Content: Metaphorical post about rape and the aftermath.
I died when I was nine. I lay on a bed and I closed my eyes. And I wished for my mother. And died.
It didn’t hurt to die like it hurt to live.
It was a relief.
But something - I think his name was Death, took me by the hand. He whispered in my ear which surprised me as I had not known he was there until I died.
“It was not supposed to be this way,” he said.
Death looked sad as he carefully collected the shattered pieces from the floor and placed them in a bag labelled soul. He didn’t find them all. Some pieces were absorbed by the walls. Some were stolen. Others floated through the window and into the sky that was startlingly blue, considering it was a Death day. We watched them go.
I thought the pieces of soul were looking for the bird, and if answers to why lay in the song.
Death took me by the hand and we walked together in the darkness for a while. We didn’t speak because there was nothing to say. Until we reached a crossroads with signs that pointed in two directions to The Way Forward.
We stood side by side and I asked which path was mine and if Death would take me with him, but he gave me a shove and told me I must go on a different path. I looked behind me to the path I’d been on before I died, and I cried because I wanted to go back. But Death apologised and said there was nothing he could do.

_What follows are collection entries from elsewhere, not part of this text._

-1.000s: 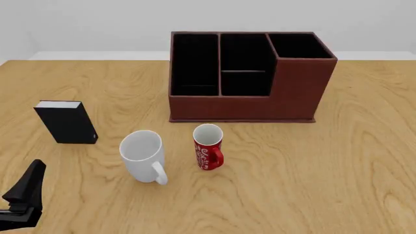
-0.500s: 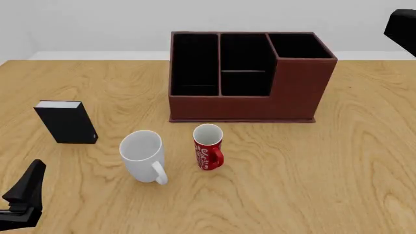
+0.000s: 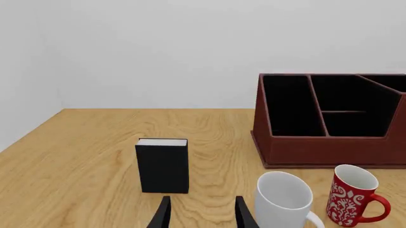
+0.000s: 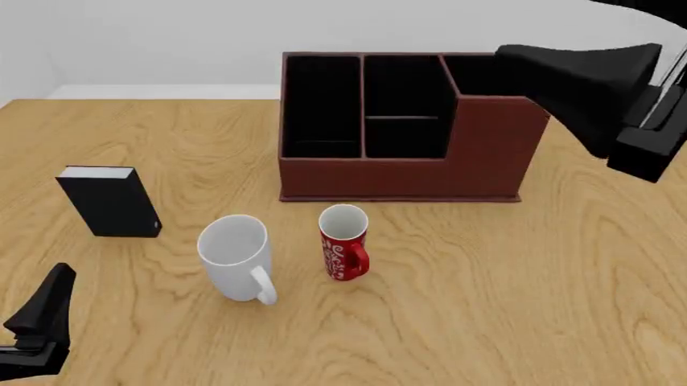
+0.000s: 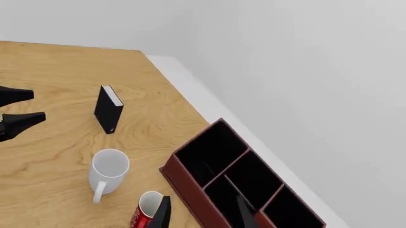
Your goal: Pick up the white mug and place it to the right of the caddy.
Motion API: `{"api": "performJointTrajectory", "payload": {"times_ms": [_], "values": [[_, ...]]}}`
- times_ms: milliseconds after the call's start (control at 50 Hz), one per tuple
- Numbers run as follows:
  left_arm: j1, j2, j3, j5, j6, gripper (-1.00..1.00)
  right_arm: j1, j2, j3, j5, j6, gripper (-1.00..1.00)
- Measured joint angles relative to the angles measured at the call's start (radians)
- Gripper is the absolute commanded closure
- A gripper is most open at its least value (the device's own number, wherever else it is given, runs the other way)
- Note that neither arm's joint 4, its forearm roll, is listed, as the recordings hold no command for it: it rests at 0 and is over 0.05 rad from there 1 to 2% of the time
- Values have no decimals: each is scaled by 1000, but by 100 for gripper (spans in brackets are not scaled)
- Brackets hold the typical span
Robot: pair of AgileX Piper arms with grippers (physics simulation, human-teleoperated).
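White mug [image 4: 236,256] is standing upright near-left of the caddy [image 4: 413,129], just left of the red mug [image 4: 343,241], handle pointing near-right. Left gripper [image 3: 200,216] is sitting at the near-left edge w/ jaws parted and empty, mug just to its right. Right gripper [image 5: 201,213] is hanging high over the caddy's far-right, jaws apart, nothing held. Left arm looks nearer. Right wrist view is showing the black box [image 5: 108,109] from above; front view is hiding both grippers' fingertips.
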Motion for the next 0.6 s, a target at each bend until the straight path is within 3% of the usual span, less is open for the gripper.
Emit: {"api": "performJointTrajectory", "payload": {"times_ms": [600], "values": [[0, 0, 0, 0, 0, -100, 175, 211, -8, -84, -28, -100]]}}
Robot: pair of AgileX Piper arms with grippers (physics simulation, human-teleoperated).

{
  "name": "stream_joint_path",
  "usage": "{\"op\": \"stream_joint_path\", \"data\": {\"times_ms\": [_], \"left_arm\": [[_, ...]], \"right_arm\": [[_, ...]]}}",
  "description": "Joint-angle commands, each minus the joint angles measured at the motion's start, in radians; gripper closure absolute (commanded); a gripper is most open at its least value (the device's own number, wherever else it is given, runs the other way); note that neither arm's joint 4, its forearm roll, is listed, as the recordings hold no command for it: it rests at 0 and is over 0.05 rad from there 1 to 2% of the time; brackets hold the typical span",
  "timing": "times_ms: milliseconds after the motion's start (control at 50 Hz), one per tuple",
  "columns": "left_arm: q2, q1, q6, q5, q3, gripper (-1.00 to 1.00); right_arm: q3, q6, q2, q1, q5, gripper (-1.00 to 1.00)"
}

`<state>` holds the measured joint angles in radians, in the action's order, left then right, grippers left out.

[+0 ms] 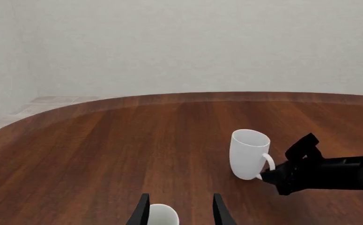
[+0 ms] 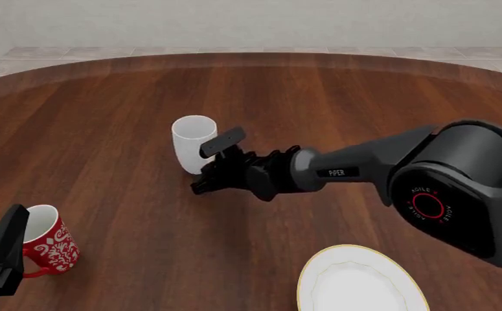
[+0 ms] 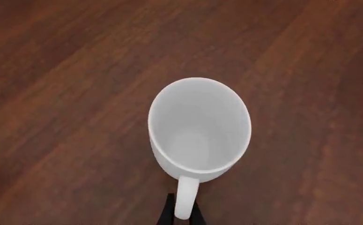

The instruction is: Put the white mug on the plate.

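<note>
The white mug (image 2: 192, 140) stands upright on the table, also in the left wrist view (image 1: 248, 151) and from above in the right wrist view (image 3: 199, 126). My right gripper (image 2: 204, 176) reaches it from the right; its fingertips (image 3: 166, 214) press on both sides of the loop handle (image 3: 186, 199), shut on it. It also shows in the left wrist view (image 1: 267, 177). The plate (image 2: 361, 284), white with a gold-tan rim, lies at the near right edge, apart from the mug. My left gripper (image 1: 181, 213) is open at the near left.
A red mug with a white floral pattern (image 2: 48, 241) stands at the near left, right beside my left gripper (image 2: 2, 254); its white rim (image 1: 162, 215) shows between the left fingers. The table's curved far edge (image 2: 251, 57) meets a pale floor and wall.
</note>
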<state>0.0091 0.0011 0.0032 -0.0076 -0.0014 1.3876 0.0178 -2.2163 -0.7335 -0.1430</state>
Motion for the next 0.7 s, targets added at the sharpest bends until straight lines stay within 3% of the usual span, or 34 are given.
{"op": "stream_joint_path", "data": {"times_ms": [20, 700], "left_arm": [[-0.003, 0.000, 0.000, 0.002, 0.001, -1.00], [-0.002, 0.000, 0.000, 0.002, 0.001, -1.00]], "right_arm": [[-0.016, -0.014, 0.032, 0.007, 0.012, 1.00], [-0.268, -0.066, 0.337, 0.018, 0.035, 1.00]]}}
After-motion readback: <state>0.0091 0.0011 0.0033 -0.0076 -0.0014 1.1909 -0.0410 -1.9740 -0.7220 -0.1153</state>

Death walked away, clutching his bag of fractured souls. I cried to see them go because it didn’t feel fair to be incomplete.

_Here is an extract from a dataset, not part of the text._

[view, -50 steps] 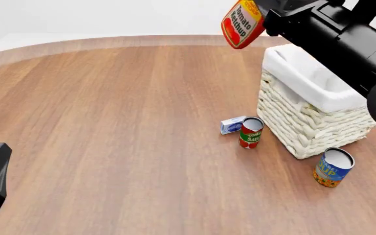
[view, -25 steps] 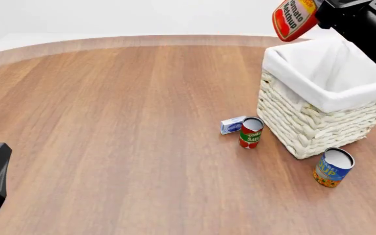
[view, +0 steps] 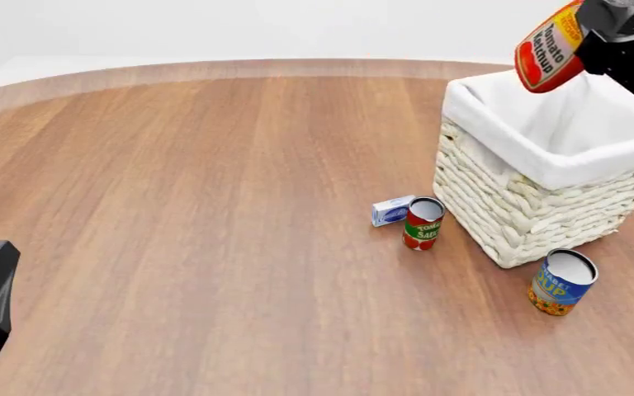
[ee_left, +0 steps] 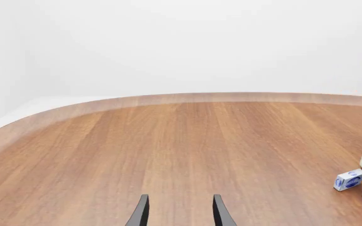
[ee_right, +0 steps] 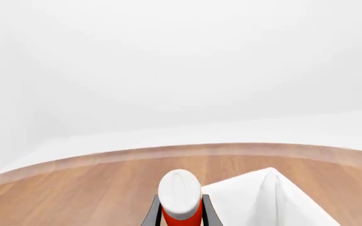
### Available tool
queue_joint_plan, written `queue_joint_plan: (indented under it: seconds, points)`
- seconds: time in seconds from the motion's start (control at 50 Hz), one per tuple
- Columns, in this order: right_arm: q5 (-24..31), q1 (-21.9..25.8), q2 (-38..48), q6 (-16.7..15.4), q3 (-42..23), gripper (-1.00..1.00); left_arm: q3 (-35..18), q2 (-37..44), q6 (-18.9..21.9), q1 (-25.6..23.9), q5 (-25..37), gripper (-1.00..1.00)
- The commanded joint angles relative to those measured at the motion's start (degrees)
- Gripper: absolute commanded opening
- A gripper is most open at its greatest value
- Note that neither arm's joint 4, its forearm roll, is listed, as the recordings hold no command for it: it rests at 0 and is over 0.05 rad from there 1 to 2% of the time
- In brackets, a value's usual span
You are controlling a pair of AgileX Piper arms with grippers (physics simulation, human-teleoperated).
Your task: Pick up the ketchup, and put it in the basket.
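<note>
Left gripper (ee_left: 179, 214) parked near table edge, fingers spread, nothing held, well away from action. Basket (view: 515, 210) further out, lining looks bare (interior only partly visible). Right gripper (ee_right: 179, 214) pinching ketchup (view: 550, 50) – bottle tilted, hanging above basket's far rim – guess lower, then release.

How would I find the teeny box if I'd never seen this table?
Start at the big white wicker basket on the right side of the table. At its near-left corner stands a red-and-green can; the little box lies just left of that can. It is blue and white, and the only boxy thing.
</note>
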Motion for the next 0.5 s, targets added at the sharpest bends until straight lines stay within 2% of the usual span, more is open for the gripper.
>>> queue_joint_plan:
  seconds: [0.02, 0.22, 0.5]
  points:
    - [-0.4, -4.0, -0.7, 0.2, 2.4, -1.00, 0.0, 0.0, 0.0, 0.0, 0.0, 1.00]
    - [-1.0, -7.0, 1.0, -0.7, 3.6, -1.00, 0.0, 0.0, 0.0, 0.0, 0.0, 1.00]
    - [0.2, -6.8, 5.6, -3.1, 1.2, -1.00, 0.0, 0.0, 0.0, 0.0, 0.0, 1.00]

“Give them back,” I shouted.
But Death looked sad again. He called over his shoulder.
“There is a lot of work to do,” he said.
I wasn’t sure if he meant him, or me. I was too afraid to ask.
The day I died was sometime in summer. Just before breakfast. The witness was a blackbird who shouted the whole sorry story from the tree outside the window, but the world wasn’t listening to sorry stories or blackbirds. So my new journey began, with missing parts, starting with breakfast at the table and a bowl of something that might have been porridge. In a world that carried on regardless.
I knew that Death was right. There was a lot of work to do. I was at the very beginning.


These was a difficult read yet it was also done in a way that I thought beautiful. Thank you for sharing such a vulnerable piece, Sophie.